Toen ze de hal van het politiebureau binnenstapten, wenkte Jan Kusters hen met een kromme vinger. De wachtcommandant kwam vanachter zijn bureau vandaan en reikte Vledder een grote bruine envelop.
‘Voor jou. Is net gebracht.’
Vledder nam de enveloppe aan en las hardop de afzender: ‘Ronald Andrews, secretaris van de Amstelveense Cricket Club.’ De jonge rechercheur draaide zich naar De Cock.
‘Ik heb nog steeds geen mensen gevonden die het lijk van Philip de Lent kunnen en willen identificeren. Ik heb een ledenlijst van de cricketclub opgevraagd.’
De Cock knikte. ‘Slim van je. Misschien staan er mensen op die lijst die wél bereid zijn.’
Ze liepen aan de balie voorbij en bestegen de twee stenen trappen naar de grote recherchekamer. Vledder ging met de enveloppe aan zijn bureau zitten. Ook De Cock nam achter zijn bureau plaats.
‘Zullen we vanavond nog op zoek gaan naar de boezemvriend van wijlen Philip de Lent?’
Vledder scheurde de enveloppe open. ‘Die snelle, rijke Ralf van Zutphen?’

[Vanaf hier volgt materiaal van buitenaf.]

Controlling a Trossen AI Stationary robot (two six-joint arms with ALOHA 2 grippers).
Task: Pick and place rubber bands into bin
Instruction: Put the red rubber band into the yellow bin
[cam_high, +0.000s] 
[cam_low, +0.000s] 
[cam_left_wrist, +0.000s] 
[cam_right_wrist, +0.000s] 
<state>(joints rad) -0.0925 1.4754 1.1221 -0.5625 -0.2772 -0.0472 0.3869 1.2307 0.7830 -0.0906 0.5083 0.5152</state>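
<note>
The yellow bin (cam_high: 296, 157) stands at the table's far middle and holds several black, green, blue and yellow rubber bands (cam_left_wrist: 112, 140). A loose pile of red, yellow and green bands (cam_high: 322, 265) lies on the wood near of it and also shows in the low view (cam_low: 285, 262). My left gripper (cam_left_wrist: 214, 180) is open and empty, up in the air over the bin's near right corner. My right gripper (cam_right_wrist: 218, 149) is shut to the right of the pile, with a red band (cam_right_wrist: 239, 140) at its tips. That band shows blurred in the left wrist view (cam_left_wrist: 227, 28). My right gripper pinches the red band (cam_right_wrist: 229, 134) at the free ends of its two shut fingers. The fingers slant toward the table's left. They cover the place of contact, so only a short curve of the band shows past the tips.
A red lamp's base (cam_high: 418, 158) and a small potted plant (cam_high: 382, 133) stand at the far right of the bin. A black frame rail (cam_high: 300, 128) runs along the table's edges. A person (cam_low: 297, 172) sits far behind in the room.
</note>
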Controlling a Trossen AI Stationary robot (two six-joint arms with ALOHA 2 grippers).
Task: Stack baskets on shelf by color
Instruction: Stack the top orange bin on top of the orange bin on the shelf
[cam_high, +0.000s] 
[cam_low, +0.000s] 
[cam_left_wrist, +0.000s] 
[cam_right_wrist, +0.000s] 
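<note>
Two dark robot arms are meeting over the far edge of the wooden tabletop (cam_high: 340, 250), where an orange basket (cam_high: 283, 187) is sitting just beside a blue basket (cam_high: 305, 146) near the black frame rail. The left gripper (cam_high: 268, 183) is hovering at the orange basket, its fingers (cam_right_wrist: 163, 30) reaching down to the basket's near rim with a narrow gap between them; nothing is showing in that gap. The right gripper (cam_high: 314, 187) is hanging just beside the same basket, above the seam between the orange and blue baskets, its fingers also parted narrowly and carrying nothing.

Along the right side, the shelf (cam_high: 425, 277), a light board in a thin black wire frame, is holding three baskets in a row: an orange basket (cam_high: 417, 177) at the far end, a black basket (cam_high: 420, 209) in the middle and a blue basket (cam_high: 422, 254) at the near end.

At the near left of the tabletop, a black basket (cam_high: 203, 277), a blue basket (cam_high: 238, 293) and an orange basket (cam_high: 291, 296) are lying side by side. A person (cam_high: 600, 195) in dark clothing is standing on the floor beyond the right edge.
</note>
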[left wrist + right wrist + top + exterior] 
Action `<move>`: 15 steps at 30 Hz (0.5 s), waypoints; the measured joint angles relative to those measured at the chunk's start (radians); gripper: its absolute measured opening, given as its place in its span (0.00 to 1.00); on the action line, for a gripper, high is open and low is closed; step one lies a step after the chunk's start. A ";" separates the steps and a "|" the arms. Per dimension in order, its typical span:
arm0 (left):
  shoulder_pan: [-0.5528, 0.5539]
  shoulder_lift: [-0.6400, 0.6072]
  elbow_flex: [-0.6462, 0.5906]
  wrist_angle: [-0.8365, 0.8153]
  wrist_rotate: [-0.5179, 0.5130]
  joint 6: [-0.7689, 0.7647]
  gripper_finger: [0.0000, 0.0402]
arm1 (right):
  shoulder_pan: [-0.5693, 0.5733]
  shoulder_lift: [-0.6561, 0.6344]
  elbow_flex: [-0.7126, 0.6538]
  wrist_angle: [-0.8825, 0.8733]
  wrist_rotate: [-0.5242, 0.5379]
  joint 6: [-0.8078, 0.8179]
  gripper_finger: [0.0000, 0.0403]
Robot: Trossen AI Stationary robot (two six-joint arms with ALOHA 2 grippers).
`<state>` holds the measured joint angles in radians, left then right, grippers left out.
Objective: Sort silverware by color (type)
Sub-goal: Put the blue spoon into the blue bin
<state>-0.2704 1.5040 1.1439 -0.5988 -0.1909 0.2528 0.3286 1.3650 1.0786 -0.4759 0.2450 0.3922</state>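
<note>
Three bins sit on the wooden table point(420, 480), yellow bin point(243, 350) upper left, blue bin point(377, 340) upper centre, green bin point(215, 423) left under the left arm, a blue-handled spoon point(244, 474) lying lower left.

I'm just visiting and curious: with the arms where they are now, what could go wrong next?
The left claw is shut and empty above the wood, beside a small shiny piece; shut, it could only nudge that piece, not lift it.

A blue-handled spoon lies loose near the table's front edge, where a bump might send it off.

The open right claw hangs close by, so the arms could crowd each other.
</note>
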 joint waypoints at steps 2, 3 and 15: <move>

De Cock knikte. ‘Hij zal wel ergens in het telefoonboek staan. Anders bellen we iemand van Holland Electronics, die zullen wel weten waar we hem kunnen bereiken.’
Vledder reageerde niet. Gespannen gleed de blik van de jonge rechercheur over de lijst met namen. Met een wit vertrokken gezicht keek hij op.
‘Hier staan ze,’ riep hij schor.
‘Wie?’
‘Karel Marinus Donker-Korzelius, Philip de Lent en Ralf van Zutphen… alle drie lid van de Amstelveense Cricket Club.’